En Golden exits Ross se mantiene enfocado en la psiquis angustiada de personajes que viven cruzándose más que conviviendo en la gran ciudad. Sin embargo no repite el tono de cintas anteriores (la comedia de enredos intelectual en The color Wheel y Listen Up Phillip o el melodrama psicótico de Queen of earth) sino que esta vez se asienta en un drama reflexivo, que le da espacio a cada protagonista de esta estructura coral, ampliando perspectivas y llegando a conclusiones en común. La idea central es profundizar en cómo construimos lazos entre amigos y familiares, y cómo pasamos de un terreno a otro también desplazando nuestros afectos, sabiendo que algunos son solo temporales, otros forzosamente estarán ahí siempre, y otros se mueven en un terreno más gris o ambiguo. No es lo mismo la tensa relación con un hermano o una cuñada insoportable que el vínculo de confianza y amistad que se construye rápido con una asistente en el trabajo, y tampoco son iguales los tiempos de esas relaciones ni los plazos que nos da para desarrollarla de la mejor manera. Así la historia se desplaza con armonía y una excelente noción de los tiempos para realizar pequeños saltos temporales y para darle tiempo a cada personaje de llegar a un punto de conflicto lógico y ver si este logra resolverse, satisfactoriamente o no.
En cuanto a la trama en concreto, Nick (interpretado muy bien en su desidia cotidiana por Adam Horovitz) es un archivador que contrata una nueva asistente, una joven australiana llamada Naomi, lo que hará surgir dudas crecientes en el matrimonio de Nick, y que luego se relacionará también con un productor musical llamado Buddy que no le corresponde amorosamente y también está casado. Esta llegada es la que pone en movimiento la rueda de viejas inseguridades, nuevos conflictos, y diferentes problemáticas entre todos ellos, cada uno desde un lugar particular (distintas edades, objetivos, relaciones).
La Nueva York de Ross parece siempre estar deshaciéndose en cálidos atardeceres, lo que le da esa calidad melancólica e introspectiva al filme. Tampoco hay un abuso del colorismo en ese sentido, sino más bien ese sentido de identidad de un ambiente social. Por lo demás, en cuanto a los espacios, la idea de la cotidianeidad se ve en las escenas cortas de largas conversaciones que se desvaneces fundiéndose a negro, donde una y otra vez volvemos a las grandes salas de una familia de plata de la ciudad, o al pequeño living de una pareja más joven, o también al estudio de Nick, un pequeño cuartito donde toda su vida laboral se desarrolla en silencio prácticamente.

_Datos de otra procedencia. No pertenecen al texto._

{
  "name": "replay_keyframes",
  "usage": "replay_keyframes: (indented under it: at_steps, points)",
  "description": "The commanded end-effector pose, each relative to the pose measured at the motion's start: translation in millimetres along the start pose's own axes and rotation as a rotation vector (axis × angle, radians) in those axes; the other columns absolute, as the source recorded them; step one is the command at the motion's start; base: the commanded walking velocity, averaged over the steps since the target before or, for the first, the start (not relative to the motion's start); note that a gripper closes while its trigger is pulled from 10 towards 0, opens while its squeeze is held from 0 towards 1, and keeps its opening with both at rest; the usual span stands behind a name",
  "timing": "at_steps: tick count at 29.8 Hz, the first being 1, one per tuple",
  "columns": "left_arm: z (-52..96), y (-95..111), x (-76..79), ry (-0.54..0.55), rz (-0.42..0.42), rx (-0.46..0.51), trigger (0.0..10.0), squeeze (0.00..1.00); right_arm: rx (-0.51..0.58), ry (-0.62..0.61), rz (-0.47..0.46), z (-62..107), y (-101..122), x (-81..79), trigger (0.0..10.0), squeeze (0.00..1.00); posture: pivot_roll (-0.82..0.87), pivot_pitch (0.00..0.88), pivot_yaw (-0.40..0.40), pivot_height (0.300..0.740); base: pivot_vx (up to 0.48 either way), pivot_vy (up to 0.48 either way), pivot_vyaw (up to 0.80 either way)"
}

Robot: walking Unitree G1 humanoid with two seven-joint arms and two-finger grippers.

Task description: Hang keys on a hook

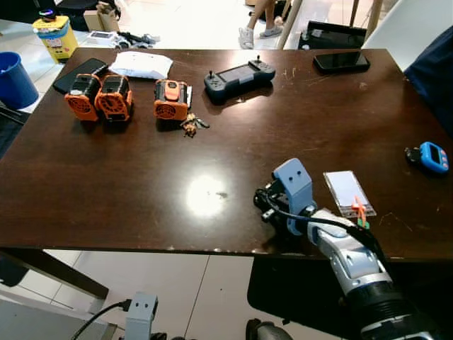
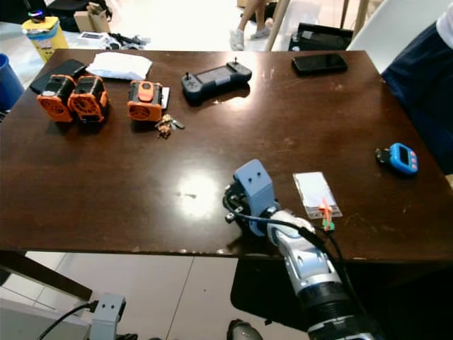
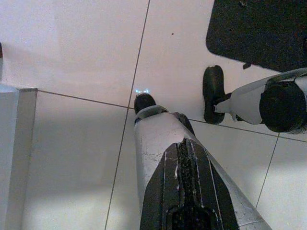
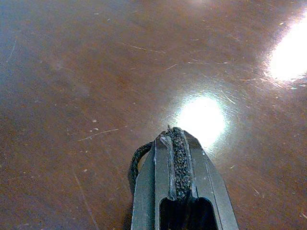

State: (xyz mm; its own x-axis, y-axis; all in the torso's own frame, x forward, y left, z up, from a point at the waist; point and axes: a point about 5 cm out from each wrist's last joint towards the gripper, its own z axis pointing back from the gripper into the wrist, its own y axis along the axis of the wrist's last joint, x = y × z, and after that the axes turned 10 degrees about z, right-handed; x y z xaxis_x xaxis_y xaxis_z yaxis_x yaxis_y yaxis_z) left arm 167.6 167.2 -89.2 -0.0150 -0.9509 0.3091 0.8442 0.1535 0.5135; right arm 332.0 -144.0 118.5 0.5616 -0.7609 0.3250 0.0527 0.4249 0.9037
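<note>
The keys [image 1: 192, 126] lie far across the table [image 1: 141, 205], beside an orange pack [image 1: 170, 100], well ahead and left of the right gripper [image 4: 175, 143], its fingers pressed together; the left gripper [image 3: 184, 191], also closed, hangs floorward

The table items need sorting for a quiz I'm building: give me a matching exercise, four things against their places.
Things:
1. keys
2. black phone
3. blue timer
4. right gripper

Places:
A. far right corner of the table
B. near edge, over the tabletop
C. right edge
D. beside the orange battery pack

Pairs: 1-D, 2-A, 3-C, 4-B
</note>
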Motion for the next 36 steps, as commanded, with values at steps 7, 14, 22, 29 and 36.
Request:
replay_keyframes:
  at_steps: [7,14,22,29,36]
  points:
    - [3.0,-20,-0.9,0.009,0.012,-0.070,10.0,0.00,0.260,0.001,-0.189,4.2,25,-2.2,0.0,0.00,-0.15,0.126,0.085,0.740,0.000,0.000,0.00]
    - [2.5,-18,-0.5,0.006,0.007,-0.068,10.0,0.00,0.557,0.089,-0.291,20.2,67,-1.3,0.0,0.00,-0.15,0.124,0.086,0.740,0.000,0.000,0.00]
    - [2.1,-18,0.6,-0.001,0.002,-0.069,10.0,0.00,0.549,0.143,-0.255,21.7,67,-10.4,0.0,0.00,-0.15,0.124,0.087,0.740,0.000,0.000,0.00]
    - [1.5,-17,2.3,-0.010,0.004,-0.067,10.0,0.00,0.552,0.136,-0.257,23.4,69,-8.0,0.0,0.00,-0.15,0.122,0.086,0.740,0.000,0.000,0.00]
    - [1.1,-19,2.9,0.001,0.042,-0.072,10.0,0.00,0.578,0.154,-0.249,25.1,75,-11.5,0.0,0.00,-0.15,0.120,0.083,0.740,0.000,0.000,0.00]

Esto es en definitiva Golden exits. Una película tranquila y reflexiva que dialoga con sus personajes y se desplaza por las tardes de Nueva York. Nada que impacte ni busque ser disruptivo, pero sí una buena película que logra sus cometidos y nos trae respuestas en forma de más preguntas, que no hace falta responder, pero en las que sí podemos quedarnos pensando largo rato.